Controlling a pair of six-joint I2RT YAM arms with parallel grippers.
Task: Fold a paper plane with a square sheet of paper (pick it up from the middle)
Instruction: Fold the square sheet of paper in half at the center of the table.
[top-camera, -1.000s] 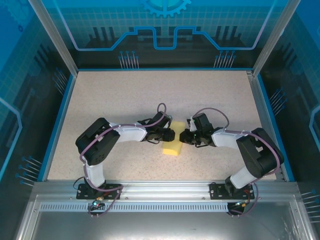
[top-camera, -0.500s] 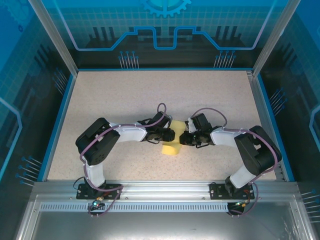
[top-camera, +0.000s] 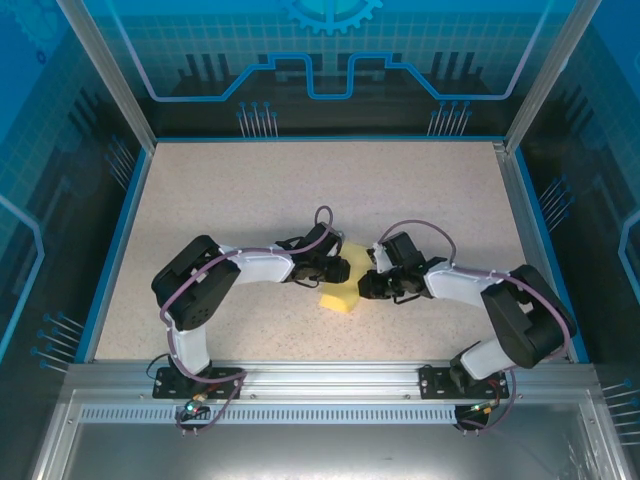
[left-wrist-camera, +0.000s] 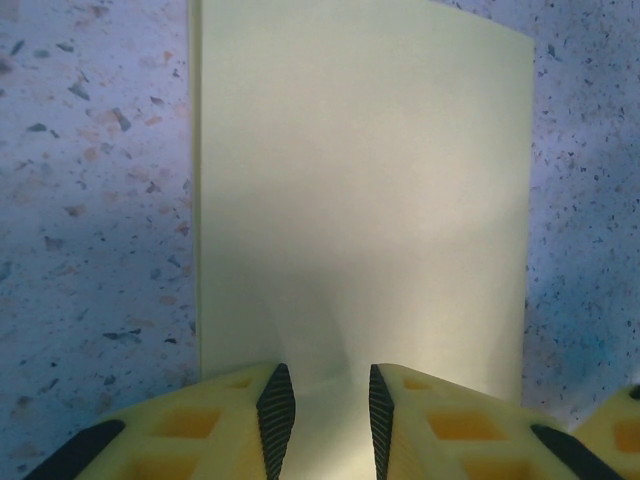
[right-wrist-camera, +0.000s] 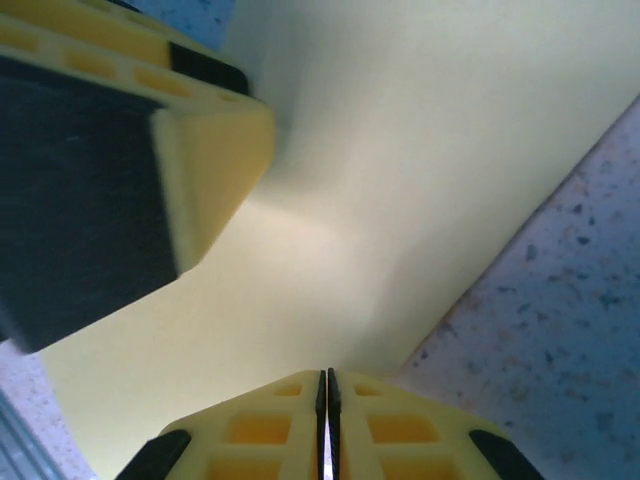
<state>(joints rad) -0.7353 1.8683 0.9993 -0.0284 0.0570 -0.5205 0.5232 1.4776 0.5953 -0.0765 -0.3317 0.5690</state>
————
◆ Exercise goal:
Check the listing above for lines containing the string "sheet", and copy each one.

◆ Answer:
Task: Fold a paper plane with a square sheet of paper (pick it up from the middle)
Instruction: Fold the square sheet of paper in half at the center of the table.

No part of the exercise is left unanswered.